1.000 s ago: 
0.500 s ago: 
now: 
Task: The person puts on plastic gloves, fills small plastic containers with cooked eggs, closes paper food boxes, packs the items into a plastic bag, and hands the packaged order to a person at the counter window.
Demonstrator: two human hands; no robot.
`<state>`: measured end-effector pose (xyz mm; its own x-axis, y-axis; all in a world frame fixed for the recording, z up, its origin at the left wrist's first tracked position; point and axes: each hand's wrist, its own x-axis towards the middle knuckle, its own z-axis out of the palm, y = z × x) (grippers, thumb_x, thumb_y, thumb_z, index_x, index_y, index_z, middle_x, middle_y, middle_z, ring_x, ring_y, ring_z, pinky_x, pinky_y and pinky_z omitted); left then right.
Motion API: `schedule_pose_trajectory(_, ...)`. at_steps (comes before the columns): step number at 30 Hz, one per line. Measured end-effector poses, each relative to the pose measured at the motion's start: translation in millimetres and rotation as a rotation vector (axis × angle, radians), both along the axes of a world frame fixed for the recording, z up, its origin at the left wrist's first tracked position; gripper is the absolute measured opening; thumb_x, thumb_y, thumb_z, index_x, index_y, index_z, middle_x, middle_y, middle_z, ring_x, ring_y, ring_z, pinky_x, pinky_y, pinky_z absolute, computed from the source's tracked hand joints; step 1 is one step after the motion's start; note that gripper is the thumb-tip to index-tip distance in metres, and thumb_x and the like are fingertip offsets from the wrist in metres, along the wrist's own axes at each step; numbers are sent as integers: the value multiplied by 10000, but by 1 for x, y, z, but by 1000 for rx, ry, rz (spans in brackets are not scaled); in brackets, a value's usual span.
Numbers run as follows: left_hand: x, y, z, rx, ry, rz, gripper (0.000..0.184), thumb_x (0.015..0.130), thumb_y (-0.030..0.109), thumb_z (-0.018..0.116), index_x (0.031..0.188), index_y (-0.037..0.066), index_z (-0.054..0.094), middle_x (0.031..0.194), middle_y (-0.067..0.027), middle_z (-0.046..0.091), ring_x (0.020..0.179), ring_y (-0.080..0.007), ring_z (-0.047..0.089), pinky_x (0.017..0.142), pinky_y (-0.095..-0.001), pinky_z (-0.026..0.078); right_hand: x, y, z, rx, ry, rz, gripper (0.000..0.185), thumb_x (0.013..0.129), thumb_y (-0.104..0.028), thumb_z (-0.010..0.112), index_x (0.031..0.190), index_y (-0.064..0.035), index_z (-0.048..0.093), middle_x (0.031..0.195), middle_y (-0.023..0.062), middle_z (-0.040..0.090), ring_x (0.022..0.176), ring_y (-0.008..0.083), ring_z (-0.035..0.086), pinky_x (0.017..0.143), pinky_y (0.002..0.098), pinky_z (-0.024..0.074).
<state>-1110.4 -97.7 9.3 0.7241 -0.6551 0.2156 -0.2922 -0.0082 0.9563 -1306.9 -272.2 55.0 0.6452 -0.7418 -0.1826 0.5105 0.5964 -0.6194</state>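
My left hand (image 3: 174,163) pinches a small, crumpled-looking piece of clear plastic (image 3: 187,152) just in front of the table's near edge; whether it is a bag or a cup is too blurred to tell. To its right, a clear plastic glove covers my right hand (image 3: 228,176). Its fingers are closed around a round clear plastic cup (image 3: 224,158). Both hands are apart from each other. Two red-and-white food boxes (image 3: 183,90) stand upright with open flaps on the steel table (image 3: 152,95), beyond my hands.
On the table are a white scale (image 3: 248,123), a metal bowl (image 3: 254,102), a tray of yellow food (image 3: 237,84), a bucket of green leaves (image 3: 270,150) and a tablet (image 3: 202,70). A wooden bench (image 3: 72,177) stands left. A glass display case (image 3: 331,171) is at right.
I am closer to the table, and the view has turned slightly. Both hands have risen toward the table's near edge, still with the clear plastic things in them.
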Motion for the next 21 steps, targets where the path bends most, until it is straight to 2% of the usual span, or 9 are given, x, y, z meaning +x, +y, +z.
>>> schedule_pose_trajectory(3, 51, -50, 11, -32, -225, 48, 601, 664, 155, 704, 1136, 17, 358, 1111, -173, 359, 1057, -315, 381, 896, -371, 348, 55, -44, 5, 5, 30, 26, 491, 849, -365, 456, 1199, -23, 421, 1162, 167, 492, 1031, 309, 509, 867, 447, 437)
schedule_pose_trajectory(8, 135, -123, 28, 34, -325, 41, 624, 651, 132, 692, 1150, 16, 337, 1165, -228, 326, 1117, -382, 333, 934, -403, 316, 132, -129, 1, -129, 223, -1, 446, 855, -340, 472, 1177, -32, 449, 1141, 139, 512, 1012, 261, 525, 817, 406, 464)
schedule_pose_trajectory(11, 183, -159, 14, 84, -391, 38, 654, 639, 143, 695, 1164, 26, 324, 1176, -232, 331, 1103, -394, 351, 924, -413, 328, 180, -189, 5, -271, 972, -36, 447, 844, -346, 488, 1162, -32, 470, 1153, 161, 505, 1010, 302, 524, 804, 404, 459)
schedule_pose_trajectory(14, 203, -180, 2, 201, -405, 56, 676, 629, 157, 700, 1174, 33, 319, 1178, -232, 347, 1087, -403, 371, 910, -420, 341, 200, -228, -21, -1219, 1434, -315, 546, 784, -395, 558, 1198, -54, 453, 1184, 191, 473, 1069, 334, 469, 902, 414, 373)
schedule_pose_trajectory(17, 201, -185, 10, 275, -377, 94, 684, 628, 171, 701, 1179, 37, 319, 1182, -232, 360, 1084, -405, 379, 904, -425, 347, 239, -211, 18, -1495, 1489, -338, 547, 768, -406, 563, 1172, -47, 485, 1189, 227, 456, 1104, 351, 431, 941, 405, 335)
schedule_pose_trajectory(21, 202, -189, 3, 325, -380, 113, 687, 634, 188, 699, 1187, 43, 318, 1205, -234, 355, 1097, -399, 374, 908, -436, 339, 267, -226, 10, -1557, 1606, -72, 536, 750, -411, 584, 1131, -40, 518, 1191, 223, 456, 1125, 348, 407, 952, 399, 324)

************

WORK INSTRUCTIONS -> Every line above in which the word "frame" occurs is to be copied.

RESPONSE AREA ->
`<state>`: measured end-effector pose (xyz mm; its own x-axis, y-axis; all in a world frame fixed for the recording, z up, its origin at the left wrist's first tracked position; point and axes: each hand's wrist, its own x-axis towards the middle knuckle, its own z-axis out of the palm, y = z × x) (grippers, thumb_x, thumb_y, thumb_z, index_x, index_y, index_z, middle_x, middle_y, middle_z, ring_x, ring_y, ring_z, pinky_x, pinky_y and pinky_z omitted); left then right.
Motion API: `schedule_pose_trajectory(_, ...)`. at_steps (comes before the columns): step number at 30 Hz, one per line. Measured end-effector poses, each relative to the pose measured at the motion's start: translation in millimetres and rotation as a rotation vector (axis × angle, radians), both along the axes of a world frame fixed for the recording, z up, its origin at the left wrist's first tracked position; gripper is the absolute measured opening; thumb_x, thumb_y, thumb_z, index_x, index_y, index_z, middle_x, middle_y, middle_z, ring_x, ring_y, ring_z, pinky_x, pinky_y, pinky_z absolute, computed from the source's tracked hand joints; step 1 is one step after the motion's start; note that gripper is the thumb-tip to index-tip distance in metres, and thumb_x and the like are fingertip offsets from the wrist in metres, along the wrist's own axes at each step; numbers are sent as integers: the value multiplied by 10000, but by 1 for x, y, z, but by 1000 for rx, ry, rz (spans in brackets are not scaled); in brackets, a value's usual span.

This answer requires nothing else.